The Harlinn.Common.Core library includes C++ classes that makes it easy to use MicroSofts’ Extensible Storage Engine (ESE) in your apps. The classes are designed to be used in performant, highly concurrent, server development.

Background

Several years ago, while working on a system that stored, retrieved, analyzed large amounts of timeseries data in an Oracle database, we found that it was impossible to meet the performance requirements set for the project using the existing database schema as deployed on an Oracle RDBMS. Changing the database schema was not an option since that would also require changes to several large and critical systems.

After trying out several NoSQL database engines we found that MicroSofts’ Extensible Storage Engine (ESE) was a good fit for our needs.

Our main reasons for choosing ESE was that:

  • It’s installed with Windows, so it gets updates and bugfixes along with the rest of the OS, and it is used by well known Microsoft products such as:

    • Microsoft Exchange
    • Active Directory
    • Windows Search
  • It is reliable.
  • It’s fast - inserting more than 100 000 records per second is not unusual.
  • There are no additional costs.

This article shows how to:

The Extensible Storage Engine has a C based API, and after a while we decided that it would be beneficial for the progress of the project the create a C++ wrapper around the C API to simplify the code base and reduce programming errors. This turned out to be an excellent idea, as it really simplified and reduced the size of the ESE related code.

The C++ wrappers that Harlinn.Common.Core provides for the ESE C API, are a complete rewrite and an improvement compared to the wrappers I developed for that project, since:

  • They work nicely with the standard C++ libraries.
  • Use move semantics to safely and efficiently manage the ESE resources.

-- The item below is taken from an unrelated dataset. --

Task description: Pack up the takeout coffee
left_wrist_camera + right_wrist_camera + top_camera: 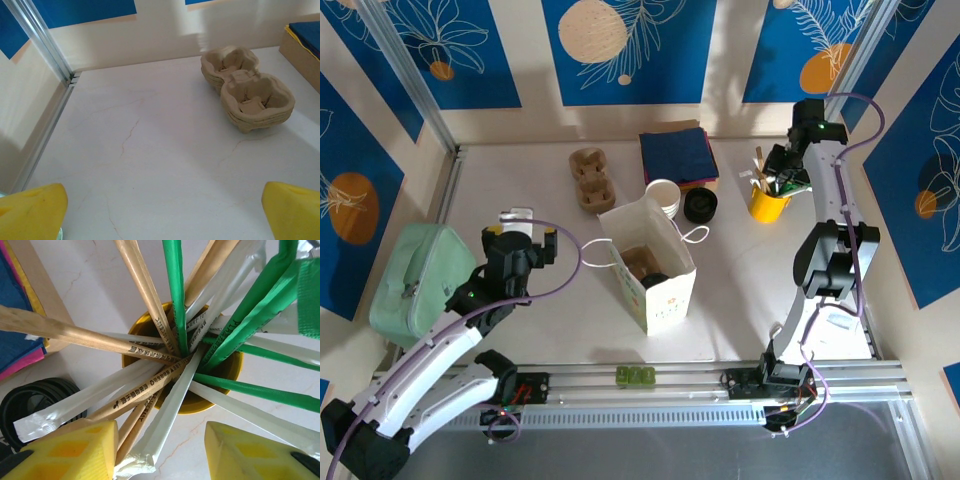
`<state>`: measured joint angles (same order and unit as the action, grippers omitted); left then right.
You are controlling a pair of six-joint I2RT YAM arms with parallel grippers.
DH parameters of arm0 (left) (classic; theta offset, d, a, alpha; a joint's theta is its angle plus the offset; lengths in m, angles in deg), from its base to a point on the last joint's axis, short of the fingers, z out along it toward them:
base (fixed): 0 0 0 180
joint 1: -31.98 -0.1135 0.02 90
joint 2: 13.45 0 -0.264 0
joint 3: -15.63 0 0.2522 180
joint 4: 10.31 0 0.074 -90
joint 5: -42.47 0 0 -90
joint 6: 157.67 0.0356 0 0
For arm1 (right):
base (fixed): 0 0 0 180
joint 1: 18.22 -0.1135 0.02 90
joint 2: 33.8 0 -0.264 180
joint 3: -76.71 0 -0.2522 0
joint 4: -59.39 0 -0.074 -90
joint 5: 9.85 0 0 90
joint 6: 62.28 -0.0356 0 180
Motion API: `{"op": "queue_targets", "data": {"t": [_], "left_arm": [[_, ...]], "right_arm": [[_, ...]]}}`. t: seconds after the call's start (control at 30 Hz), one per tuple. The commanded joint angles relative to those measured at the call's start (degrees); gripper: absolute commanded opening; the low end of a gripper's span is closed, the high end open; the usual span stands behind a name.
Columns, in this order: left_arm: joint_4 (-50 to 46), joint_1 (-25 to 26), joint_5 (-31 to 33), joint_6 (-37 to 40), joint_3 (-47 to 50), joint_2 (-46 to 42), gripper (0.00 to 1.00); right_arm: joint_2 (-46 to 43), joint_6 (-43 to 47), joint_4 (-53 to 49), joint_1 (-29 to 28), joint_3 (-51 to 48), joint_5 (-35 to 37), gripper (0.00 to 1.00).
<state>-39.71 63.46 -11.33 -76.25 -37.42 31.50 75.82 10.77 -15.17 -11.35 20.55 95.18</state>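
Note:
A white paper bag [665, 295] stands open at mid-table. Inside it sits a brown carrier, and in that the takeout coffee [657, 281], of which I see just the black lid. My right gripper [782, 178] hovers over a yellow cup [225, 385] packed with wooden stirrers and wrapped straws. Its jaws [160, 440] stand open, and the end of a white wrapped straw [165, 425] lies between them, next to the left finger. My left gripper [522, 236] is open over bare table left of the bag, nothing between its fingers [35, 210].
A stack of white cups [663, 195] and a pile of black lids [700, 204] stand behind the bag. Stacked pulp carriers [247, 87] lie at the back, with napkins [678, 155] to their right. A green pouch [412, 280] rests at the left edge.

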Motion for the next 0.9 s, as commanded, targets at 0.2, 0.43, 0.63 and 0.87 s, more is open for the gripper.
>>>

To use the C++ wrappers for Extensible Storage Engine you need to:

  • Include the HCCEse.h header file and link with the Harlinn.Common.Core.lib library.
  • Initialize and configure an instance.
  • Create a session.
  • Create or open a database in this session.

Here is an example that does this, and:

  • Creates a table.
  • Adds a boolean column.
  • Inserts two rows of data
  • Reads the two rows of data from the table and verifies that the retrieved data is as expected.
// Initialize the Extensible Storage Engine
Ese::Instance instance( L"TestInstance" );

// Set the path to the directory that will contain 
// the checkpoint file for the instance 
instance.SetSystemPath( DatabaseSystemPath );

// Set the path to the directory that will contain 
// the transaction log files for the instance 
instance.SetLogFilePath( DatabaseLogfilePath );

// Create the session
auto session = instance.BeginSession( );

// Create or open the database overwriting any 
// existing data
auto database = session.CreateDatabase( DatabasePath, 
                        Ese::CreateDatabaseFlags::OverwriteExisting );

// Create a table
auto table1 = database.CreateTable( "table1" );

// Add a column
auto columnId = table1.AddBoolean( "fieldName" );

// A lambda funtion that inserts one row in the table.
auto DoInsert = [ &table1, columnId ]( )
    {
        // Insert a new row
        table1.Insert( );
        // Assign a value to the column
        table1.SetColumn( columnId, true );
        // Write the data to the table
        table1.Update( );
    };

// Insert two rows of data
DoInsert( );
DoInsert( );
    
// Move the table cursor to the first row
if ( table1.MoveFirst( ) )
{
    // Retrieve the column value as a std::optional<bool>
    auto value1 = table1.As<bool>( columnId );

    // Move the table cursor to the next row
    if ( table1.MoveNext( ) )
    {
        auto value2 = false;
        // Retrieve the column value by passing a reference
        // to the variable that will be assigned the column
        // value 
        auto columnNotNull = table1.Read( columnId, value2 );

        // Verify that the data is as expected
        assert( columnNotNull == value1.has_value( ) == true );
        assert( value2 == value1.value( ) == true );

        // Verify that there are no more rows
        assert( table1.MoveNext( ) == false );
    }
}

If anything goes wrong, the library will throw an exception, so there is no need for elaborate error checking at each call site, but those exceptions must be handled.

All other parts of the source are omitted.